[GOAL] Plan S: APC and service level
Victor Venema
victor.venema at grassroots.is
Tue Apr 23 16:39:39 BST 2019
Dear colleagues,
One of the discussions of Plan S is about its impact on researchers from
less wealthy institutions. The article below is typical and I found the
comment below insightful.
It made me wonder, would it be possible to link APCs to the service
level? We could make a system where you can only ask for the maximum APC
mentioned in plan S if you provide all services required by Plan S,
while journals fulfilling less requirements would have a lower maximum APC.
Maybe an old idea/compromise, but I had not seen it anywhere yet.
With best regards,
Victor Venema
https://grassroots.is
https://theconversation.com/how-the-open-access-model-hurts-academics-in-poorer-countries-113856
> Dominique Babini
>
> Thank you for this very interesting reading and contribution to the conversation on the negative impact of APCs in developing regions. You are so right.Why did APCs started?
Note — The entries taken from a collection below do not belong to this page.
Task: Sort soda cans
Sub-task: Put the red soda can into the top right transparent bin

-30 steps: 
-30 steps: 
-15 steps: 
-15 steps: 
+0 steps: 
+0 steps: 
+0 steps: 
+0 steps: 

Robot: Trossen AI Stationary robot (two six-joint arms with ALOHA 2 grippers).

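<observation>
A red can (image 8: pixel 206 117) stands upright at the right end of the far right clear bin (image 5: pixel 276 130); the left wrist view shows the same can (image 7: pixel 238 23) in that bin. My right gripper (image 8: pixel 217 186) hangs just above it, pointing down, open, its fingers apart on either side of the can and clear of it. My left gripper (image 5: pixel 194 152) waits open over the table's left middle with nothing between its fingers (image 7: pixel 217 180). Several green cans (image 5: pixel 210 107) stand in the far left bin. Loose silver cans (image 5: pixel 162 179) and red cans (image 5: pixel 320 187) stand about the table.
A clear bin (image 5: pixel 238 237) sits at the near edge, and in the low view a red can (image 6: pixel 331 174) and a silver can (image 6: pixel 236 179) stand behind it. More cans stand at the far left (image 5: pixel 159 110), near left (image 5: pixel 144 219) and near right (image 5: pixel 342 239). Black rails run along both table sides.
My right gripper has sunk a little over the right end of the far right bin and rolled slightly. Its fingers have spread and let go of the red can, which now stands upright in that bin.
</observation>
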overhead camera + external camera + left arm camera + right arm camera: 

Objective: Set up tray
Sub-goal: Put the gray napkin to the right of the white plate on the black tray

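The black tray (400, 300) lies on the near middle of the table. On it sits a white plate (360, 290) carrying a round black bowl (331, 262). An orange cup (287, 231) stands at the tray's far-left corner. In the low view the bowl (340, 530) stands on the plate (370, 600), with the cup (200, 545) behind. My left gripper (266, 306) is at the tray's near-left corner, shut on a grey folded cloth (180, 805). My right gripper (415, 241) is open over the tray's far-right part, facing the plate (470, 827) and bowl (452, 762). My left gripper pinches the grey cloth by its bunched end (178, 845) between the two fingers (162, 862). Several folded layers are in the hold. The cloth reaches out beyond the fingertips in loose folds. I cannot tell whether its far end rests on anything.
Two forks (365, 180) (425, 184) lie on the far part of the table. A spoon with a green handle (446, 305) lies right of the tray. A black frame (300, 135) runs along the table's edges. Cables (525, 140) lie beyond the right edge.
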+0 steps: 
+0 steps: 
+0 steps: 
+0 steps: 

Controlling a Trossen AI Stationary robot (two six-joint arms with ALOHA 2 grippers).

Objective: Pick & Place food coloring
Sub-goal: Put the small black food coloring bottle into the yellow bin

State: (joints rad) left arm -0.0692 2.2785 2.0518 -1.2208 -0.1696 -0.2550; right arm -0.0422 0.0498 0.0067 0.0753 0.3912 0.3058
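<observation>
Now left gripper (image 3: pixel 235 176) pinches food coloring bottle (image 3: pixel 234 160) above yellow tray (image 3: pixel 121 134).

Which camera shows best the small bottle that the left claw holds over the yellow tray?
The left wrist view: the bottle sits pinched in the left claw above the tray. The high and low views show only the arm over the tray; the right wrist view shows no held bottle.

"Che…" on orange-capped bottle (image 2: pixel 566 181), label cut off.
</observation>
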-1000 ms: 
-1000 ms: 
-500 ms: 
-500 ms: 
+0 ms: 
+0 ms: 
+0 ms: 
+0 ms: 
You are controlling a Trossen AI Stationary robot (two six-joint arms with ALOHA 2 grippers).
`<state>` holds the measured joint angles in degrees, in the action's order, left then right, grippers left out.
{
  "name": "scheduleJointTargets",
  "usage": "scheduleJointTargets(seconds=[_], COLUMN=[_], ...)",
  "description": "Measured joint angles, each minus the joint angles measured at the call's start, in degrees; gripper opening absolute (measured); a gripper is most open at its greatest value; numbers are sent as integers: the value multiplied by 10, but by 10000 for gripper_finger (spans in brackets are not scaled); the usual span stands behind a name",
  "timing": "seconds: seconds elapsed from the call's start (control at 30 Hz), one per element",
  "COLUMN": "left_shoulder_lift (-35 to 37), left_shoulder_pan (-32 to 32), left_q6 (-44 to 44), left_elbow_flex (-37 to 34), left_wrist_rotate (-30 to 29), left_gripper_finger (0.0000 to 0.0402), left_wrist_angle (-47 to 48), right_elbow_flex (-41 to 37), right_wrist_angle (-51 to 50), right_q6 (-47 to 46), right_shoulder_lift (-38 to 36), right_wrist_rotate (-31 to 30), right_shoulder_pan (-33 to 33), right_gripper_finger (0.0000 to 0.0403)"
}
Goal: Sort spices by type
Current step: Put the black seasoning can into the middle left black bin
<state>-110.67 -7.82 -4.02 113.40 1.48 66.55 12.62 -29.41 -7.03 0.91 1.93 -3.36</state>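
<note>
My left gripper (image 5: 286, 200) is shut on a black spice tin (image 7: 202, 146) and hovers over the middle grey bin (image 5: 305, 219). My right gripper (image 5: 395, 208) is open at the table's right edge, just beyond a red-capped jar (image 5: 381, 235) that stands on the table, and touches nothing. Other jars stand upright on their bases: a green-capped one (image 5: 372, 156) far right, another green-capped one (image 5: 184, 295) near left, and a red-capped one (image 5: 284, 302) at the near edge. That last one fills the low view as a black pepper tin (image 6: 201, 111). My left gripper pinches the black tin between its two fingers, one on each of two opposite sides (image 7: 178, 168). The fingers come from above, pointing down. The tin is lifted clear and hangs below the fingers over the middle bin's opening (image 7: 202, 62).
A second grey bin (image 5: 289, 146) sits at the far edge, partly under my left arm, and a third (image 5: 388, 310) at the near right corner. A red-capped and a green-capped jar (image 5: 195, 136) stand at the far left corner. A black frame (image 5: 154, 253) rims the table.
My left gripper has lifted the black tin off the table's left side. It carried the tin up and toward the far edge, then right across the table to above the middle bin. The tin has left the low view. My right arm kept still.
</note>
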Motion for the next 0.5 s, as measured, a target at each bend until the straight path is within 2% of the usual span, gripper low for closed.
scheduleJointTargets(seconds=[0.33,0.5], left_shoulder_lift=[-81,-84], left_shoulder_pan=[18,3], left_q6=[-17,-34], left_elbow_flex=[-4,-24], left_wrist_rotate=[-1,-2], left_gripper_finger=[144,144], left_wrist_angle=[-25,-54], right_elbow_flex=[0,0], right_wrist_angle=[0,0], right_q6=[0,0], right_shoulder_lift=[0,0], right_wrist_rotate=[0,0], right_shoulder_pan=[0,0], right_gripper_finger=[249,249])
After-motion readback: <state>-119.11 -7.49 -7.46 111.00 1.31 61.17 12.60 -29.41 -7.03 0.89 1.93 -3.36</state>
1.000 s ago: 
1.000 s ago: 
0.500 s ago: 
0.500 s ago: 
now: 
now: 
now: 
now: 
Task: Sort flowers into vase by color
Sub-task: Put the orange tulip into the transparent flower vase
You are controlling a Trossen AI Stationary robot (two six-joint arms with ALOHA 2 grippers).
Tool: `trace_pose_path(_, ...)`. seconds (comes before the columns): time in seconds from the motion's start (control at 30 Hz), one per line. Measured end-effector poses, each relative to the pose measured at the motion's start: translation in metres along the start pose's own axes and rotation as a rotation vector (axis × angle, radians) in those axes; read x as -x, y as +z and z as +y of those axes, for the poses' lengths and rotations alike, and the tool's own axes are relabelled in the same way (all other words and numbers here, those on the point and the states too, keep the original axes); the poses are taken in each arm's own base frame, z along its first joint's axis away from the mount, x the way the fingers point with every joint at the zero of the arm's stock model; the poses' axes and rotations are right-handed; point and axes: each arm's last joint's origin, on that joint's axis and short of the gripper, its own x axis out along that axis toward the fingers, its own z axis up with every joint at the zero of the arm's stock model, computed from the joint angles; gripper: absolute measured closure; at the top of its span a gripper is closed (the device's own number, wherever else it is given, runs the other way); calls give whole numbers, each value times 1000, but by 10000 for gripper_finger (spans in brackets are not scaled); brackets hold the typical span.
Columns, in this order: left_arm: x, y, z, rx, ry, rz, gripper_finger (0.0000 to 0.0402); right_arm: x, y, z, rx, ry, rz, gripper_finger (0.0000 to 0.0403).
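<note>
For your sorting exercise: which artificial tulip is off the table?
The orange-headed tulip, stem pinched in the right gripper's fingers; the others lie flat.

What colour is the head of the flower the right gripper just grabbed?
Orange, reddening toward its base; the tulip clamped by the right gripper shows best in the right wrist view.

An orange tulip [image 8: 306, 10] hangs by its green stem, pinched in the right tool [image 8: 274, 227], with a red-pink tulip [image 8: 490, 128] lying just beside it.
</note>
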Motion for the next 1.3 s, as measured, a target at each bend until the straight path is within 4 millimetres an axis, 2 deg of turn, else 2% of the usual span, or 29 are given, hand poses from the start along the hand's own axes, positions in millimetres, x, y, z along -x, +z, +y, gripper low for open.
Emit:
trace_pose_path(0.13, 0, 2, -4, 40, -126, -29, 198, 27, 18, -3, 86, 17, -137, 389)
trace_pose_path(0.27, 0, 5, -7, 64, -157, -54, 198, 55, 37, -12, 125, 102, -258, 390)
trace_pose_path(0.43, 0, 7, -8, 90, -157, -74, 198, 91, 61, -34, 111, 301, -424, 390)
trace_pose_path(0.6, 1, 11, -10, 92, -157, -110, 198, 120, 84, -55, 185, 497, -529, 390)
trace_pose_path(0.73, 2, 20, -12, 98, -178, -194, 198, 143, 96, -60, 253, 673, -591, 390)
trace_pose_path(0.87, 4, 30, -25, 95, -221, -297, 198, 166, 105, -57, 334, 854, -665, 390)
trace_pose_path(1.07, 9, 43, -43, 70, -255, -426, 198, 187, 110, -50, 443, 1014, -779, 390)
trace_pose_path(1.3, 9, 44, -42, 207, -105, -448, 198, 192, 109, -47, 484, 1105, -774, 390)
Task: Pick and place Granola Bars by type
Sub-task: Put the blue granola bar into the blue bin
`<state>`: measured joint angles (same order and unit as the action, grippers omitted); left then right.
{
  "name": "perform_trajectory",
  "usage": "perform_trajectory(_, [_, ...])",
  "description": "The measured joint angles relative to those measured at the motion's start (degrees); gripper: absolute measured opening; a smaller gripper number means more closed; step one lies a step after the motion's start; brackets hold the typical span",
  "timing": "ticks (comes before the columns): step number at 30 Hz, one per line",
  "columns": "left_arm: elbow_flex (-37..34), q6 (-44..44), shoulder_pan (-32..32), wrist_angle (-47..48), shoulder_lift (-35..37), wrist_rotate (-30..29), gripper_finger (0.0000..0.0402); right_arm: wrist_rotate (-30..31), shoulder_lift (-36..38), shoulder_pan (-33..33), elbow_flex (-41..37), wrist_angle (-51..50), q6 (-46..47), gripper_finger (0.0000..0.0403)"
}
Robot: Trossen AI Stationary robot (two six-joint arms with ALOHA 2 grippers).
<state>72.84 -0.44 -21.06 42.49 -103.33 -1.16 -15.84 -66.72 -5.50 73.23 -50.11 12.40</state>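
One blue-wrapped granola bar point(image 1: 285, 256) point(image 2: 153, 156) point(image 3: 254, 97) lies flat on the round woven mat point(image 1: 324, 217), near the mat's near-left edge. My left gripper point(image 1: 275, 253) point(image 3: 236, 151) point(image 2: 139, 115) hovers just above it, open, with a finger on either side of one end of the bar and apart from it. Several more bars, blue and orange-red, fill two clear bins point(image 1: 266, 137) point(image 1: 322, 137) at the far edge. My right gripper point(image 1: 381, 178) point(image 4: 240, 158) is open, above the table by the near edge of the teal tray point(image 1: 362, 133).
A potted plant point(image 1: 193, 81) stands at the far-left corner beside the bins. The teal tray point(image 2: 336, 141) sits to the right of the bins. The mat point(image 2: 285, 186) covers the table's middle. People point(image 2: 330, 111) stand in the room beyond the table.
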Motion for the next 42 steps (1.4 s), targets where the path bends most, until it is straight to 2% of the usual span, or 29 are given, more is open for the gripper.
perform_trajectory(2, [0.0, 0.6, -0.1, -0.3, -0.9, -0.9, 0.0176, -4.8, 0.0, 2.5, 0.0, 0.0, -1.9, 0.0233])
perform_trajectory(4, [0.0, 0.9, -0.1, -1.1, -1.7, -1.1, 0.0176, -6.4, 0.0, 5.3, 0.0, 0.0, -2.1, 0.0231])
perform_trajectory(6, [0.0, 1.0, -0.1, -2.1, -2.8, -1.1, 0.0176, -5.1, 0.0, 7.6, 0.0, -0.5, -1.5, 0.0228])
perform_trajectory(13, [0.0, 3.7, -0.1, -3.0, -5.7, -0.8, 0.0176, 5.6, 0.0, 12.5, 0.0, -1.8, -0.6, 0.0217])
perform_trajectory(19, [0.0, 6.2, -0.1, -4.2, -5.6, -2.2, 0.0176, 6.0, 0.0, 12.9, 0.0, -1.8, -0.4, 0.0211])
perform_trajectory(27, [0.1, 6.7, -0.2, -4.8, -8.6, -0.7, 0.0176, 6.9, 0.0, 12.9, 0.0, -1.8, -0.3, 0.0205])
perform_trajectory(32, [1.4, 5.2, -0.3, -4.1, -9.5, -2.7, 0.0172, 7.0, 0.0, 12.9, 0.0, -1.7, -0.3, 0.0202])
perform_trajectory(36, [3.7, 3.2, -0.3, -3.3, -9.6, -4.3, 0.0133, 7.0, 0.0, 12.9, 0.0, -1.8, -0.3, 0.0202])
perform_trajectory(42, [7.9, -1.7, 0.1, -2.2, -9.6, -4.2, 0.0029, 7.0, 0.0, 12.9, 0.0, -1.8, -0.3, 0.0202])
We, in Latin America, worked the past 20 years to build successful non-commercial, non-APCs, academic-led, open access journals (only 5% of journals charge very low APCs) and now we are shocked to see that the basic question is not raised again and again: why should publicly-funded research outputs be a product in the market and not a commons/public good, and why open access should be a market and not a commons managed by the scholarly community?We are concerned with growth in the number of articles published with APCs, and because Plan S favors commercial APCs journals because they will comply with Plan S requirements which are not easy for developing regions quality OA journals to comply with.